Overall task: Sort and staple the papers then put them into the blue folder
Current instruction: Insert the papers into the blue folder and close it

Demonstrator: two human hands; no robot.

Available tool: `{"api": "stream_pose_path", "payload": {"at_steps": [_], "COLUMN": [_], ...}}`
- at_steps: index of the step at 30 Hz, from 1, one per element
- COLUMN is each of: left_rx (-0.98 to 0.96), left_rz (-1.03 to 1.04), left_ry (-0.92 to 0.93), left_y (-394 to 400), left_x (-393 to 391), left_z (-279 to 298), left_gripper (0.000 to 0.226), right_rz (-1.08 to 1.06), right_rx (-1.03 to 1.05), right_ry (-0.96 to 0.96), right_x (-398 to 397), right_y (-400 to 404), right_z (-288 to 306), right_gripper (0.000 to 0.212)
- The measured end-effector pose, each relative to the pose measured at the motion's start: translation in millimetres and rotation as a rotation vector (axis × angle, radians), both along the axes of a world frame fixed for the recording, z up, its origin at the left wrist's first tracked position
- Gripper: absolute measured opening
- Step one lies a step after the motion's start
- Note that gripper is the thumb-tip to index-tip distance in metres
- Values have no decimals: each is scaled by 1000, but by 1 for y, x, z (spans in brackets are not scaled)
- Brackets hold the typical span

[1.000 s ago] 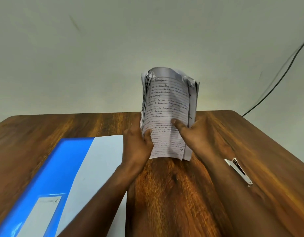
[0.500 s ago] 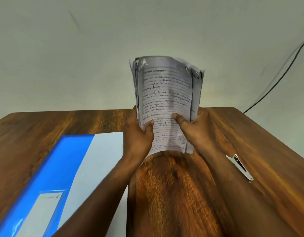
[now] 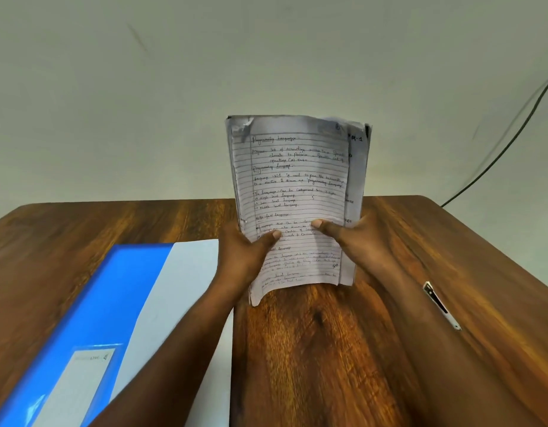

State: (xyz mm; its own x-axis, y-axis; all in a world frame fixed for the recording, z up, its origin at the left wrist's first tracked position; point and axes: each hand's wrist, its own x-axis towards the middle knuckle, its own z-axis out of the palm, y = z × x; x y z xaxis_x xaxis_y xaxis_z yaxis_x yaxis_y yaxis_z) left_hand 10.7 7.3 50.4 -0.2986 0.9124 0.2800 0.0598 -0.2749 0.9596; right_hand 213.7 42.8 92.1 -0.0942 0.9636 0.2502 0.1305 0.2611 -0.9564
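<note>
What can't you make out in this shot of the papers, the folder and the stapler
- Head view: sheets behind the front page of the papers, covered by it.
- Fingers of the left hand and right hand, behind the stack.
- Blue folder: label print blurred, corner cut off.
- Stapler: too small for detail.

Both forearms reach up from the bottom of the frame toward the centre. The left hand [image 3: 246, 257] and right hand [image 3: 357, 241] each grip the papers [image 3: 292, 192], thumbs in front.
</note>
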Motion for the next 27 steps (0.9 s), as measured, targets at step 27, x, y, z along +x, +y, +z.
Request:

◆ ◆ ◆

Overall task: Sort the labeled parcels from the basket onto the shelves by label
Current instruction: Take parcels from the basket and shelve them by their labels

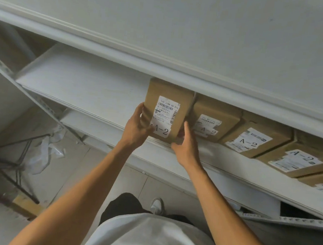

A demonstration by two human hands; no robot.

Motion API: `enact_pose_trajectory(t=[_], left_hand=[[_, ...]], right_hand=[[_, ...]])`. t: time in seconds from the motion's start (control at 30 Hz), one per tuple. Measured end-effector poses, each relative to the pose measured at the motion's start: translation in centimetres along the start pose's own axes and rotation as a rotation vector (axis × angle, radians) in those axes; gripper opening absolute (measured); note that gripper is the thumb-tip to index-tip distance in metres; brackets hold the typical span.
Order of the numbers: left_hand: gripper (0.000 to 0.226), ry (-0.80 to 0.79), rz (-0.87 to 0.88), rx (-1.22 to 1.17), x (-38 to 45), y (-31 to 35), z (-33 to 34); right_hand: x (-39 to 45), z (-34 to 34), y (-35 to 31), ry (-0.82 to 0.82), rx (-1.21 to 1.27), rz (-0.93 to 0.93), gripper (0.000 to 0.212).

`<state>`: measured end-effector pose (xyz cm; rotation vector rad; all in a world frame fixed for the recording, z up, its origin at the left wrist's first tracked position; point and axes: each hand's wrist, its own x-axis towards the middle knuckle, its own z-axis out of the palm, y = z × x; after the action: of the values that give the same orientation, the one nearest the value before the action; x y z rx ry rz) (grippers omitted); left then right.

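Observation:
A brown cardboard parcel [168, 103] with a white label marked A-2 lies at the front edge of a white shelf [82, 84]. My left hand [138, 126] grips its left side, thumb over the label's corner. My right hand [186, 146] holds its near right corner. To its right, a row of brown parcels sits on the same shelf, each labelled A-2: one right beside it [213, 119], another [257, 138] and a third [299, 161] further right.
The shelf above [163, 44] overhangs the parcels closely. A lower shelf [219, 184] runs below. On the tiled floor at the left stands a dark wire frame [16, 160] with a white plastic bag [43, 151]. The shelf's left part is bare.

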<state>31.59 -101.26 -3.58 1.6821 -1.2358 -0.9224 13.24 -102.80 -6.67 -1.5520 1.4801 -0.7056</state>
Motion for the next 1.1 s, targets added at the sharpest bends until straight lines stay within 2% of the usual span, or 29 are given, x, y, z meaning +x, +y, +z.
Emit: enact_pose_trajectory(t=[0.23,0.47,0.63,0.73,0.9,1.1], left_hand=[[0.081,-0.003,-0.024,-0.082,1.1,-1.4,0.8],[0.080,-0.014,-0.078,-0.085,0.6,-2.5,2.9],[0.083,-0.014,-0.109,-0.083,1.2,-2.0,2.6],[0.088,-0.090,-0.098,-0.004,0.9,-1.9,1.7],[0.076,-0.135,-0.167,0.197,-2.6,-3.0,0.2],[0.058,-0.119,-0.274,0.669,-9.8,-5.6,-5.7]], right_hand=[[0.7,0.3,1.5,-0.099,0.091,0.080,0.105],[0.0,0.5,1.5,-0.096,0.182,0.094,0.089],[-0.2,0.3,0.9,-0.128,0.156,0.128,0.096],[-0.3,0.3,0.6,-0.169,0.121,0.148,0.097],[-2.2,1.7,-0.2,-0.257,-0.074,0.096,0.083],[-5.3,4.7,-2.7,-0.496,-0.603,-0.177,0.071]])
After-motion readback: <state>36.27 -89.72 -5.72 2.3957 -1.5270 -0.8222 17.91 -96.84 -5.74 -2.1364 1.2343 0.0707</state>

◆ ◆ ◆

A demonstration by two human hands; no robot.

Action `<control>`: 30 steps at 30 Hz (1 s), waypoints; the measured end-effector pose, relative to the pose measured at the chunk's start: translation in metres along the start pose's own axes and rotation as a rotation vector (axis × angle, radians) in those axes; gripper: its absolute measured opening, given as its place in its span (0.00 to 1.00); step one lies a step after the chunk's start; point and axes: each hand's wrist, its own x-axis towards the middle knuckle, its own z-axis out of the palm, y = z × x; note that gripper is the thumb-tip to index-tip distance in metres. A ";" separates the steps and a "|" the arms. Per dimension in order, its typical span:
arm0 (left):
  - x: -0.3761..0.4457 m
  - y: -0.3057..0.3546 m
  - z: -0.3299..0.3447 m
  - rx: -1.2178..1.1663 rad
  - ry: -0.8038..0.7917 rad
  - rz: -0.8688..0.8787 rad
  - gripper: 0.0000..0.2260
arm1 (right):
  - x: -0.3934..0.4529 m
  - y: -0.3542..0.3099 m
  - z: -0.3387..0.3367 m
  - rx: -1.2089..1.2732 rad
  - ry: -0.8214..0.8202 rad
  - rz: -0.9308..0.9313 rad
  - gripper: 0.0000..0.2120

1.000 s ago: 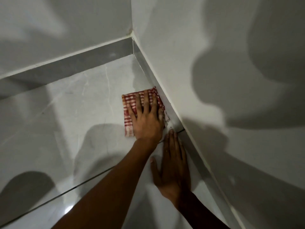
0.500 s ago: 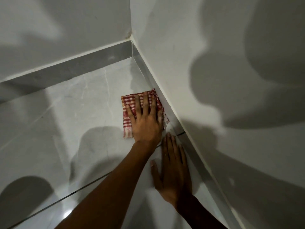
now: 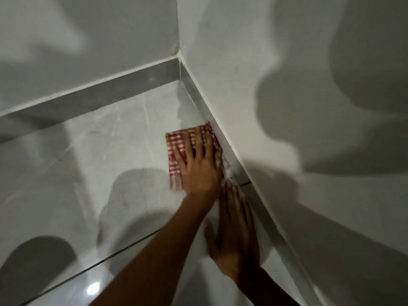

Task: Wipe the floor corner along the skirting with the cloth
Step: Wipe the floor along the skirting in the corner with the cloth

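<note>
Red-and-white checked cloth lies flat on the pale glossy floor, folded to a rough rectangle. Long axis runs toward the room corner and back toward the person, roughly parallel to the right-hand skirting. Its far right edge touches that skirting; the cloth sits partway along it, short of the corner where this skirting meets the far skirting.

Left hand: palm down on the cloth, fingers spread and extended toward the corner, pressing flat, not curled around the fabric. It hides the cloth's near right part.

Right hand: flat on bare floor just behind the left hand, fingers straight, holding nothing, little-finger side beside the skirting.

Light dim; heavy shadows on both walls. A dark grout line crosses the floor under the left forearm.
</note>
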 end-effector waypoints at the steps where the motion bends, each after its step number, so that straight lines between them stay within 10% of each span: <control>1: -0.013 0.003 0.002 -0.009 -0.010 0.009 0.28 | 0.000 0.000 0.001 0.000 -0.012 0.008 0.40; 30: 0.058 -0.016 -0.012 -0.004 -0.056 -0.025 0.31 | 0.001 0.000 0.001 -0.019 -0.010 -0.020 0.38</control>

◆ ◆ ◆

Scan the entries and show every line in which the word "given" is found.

Motion for the next 1.1 s, targets added at the sharpest bends until straight lines stay within 2% of the usual span, or 29 are given, x, y, z meaning +x, +y, +z.
Action `<control>`: 30 steps at 30 Hz (1 s), waypoints; the measured end-effector pose, relative to the pose measured at the chunk's start: translation in metres along the start pose's own axes and rotation as a rotation vector (axis × angle, radians) in those axes; gripper: its absolute measured opening, given as its place in its span (0.00 to 1.00); step one lies a step after the chunk's start; point and axes: each hand's wrist, its own x-axis towards the middle knuckle, its own z-axis out of the palm, y = z × x; note that gripper is the thumb-tip to index-tip distance in metres. A ";" separates the steps and a "|" the arms. Per dimension in order, its typical span:

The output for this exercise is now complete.